Apa yang terjadi? Seperti juga di Hamburg, masyarakat Jepang memandang reformasi yutori sebagai kemunduran. Pengurangan konten dan jam belajar dianggap sebagai penurunan standar akademik. Turunnya hasil tes internasional seperti PISA pada tahun 2003 dipersepsi sebagai bukti dampak buruk yutori. Banyak orangtua yang bahkan menyerbu les-lesan (kursus) yang menawarkan konten dan gaya pengajaran seperti yang dulu diperoleh di sekolah sebelum reformasi yutori!
 
Sebenarnya persepsi tentang penurunan standar akademik tidak sepenuhnya benar. Tes PISA, yang pada 2003 dijadikan salah satu bukti dampak negatif yutori, justru menunjukkan bahwa siswa Jepang menjadi semakin mahir menjawab open ended problems yang membutuhkan kreativitas dan nalar kritis. 
 
Menurut Andreas Schleicher, sang perancang PISA, peningkatan kemampuan problem solving siswa Jepang pada periode 2003-2009 adalah yang paling pesat di dunia. Ini persis seperti yang dimaksudkan oleh penggagas reformasi yutori! Namun apa lacur. Respon negatif masyarakat Jepang mendorong pemerintah untuk berkompromi dan membatalkan beberapa aspek reformasi yutori. Konten kurikulum pun berangsur ditambah kembali.
 
Contoh ketiga adalah reformasi seleksi masuk sekolah berbasis yang baru saja diterapkan di Indonesia. Ya, kebijakan zonasi adalah sebuah reformasi pendidikan yang cukup radikal. Mirip dengan perpanjangan masa sekolah dasar di Hamburg, zonasi dilatarbelakangi oleh niat untuk mengurangi kesenjangan sosial dalam pendidikan. Dengan zonasi, komposisi sosial-ekonomi siswa di tiap sekolah diharapkan menjadi lebih merata. Dengan demikian, semakin banyak siswa dari keluarga miskin yang bisa masuk ke sekolah yang selama ini dianggap favorit.
 
Seperti juga kasus Hamburg dan Jepang, zonasi di Indonesia juga direspon secara negatif oleh masyarakat. Respon tersebut sebagian dipicu oleh implementasi yang buruk. Tapi sebagian lagi alasannya lebih fundamental: zonasi melanggar beberapa keyakinan masyarakat tentang sekolah dan pendidikan.
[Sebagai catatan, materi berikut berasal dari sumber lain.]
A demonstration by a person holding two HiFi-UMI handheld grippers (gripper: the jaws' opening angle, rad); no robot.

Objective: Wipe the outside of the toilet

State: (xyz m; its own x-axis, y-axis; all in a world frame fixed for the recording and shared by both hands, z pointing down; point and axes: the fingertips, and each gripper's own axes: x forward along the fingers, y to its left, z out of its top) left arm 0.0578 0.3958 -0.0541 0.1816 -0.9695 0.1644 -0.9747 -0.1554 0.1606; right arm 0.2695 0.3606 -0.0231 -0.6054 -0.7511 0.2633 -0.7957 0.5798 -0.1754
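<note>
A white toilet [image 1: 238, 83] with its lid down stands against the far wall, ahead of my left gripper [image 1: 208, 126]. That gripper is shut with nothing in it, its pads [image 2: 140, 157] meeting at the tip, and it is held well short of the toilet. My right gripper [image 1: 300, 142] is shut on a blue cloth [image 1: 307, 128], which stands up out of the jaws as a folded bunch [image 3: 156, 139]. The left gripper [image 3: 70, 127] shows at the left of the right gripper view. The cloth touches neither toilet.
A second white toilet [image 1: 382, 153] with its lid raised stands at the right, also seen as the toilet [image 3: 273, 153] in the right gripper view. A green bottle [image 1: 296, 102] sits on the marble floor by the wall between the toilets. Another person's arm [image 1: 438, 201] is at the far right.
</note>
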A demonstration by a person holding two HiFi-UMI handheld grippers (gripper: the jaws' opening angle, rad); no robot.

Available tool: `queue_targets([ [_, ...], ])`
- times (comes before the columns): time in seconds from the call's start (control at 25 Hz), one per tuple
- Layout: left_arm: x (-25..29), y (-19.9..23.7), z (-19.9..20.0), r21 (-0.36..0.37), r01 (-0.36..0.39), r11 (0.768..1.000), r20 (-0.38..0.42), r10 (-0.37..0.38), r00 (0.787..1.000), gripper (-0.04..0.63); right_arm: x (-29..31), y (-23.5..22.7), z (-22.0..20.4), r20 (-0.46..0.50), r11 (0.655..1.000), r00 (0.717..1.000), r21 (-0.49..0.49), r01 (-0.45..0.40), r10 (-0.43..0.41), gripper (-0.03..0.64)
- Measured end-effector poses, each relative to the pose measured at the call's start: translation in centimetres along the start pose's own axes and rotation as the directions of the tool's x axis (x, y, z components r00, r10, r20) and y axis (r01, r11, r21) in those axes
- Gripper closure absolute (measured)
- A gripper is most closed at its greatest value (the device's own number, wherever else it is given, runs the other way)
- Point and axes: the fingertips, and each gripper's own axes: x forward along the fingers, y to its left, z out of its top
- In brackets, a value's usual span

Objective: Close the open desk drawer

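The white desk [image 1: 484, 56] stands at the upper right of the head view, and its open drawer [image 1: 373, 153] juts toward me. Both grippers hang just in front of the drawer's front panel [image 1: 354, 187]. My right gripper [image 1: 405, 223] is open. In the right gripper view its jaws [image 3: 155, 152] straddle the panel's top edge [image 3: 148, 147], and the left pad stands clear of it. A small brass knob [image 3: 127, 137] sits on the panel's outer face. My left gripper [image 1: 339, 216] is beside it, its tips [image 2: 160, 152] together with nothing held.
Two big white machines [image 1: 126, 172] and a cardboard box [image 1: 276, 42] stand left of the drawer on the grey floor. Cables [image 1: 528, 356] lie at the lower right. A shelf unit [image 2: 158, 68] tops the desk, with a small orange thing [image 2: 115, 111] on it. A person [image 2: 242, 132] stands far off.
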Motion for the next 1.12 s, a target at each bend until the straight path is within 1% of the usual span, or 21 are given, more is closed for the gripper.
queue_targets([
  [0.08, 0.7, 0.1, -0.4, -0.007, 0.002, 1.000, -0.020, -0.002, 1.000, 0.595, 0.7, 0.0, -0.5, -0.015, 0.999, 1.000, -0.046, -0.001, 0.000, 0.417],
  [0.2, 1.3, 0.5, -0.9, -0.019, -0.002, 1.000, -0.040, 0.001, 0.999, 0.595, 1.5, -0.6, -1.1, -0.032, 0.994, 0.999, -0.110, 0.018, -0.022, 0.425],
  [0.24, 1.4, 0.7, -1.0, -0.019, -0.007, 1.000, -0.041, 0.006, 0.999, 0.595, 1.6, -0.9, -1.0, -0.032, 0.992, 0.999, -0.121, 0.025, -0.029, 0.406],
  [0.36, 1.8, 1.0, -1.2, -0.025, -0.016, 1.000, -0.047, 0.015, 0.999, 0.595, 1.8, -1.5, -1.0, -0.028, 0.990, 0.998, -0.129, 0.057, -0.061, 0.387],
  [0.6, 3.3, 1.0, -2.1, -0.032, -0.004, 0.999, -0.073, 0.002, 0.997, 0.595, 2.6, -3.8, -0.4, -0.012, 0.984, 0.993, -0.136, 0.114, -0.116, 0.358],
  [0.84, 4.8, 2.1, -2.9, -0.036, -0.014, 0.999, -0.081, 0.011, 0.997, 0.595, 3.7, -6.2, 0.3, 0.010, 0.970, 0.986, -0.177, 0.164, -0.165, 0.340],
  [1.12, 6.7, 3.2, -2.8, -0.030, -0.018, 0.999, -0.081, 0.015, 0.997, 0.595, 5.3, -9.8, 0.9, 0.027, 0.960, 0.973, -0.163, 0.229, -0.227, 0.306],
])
Misalnya, banyak orang merasa bahwa zonasi tidak adil karena menghukum siswa yang sudah belajar keras untuk menghadapi ujian. Secara implisit, ini mencerminkan keyakinan bahwa seleksi masuk sekolah adalah urusan kompetisi antar siswa. Mereka yang rajin dan berbakat memang seharusnya mendapat reward diterima di sekolah yang lebih baik.
 
Pada akhirnya, kebijakan zonasi pun mengalami kompromi. Daerah diperbolehkan menggunakan nilai ujian sebagai salah satu komponen seleksi. Beberapa daerah bahkan konon menolak menerapkan kebijakan tersebut.
 
Ketiga contoh ini menunjukkan bahwa pendidikan adalah cermin dari masyarakat. Sistem pendidikan yang kita miliki, dengan segala baik buruknya, sampai titik tertentu merupakan perwujudan dari nilai-nilai dan keyakinan yang dimiliki masyarakat. Atau lebih tepatnya: kelompok yang dominan dalam masyarakat. Konsekuensinya, perbaikan pendidikan seringkali perlu disertai – dan mungkin didahului – oleh perubahan keyakinan masyarakat. Dengan kata lain: disrupsi pendidikan perlu diawali dengan disrupsi cara berpikir masyarakat!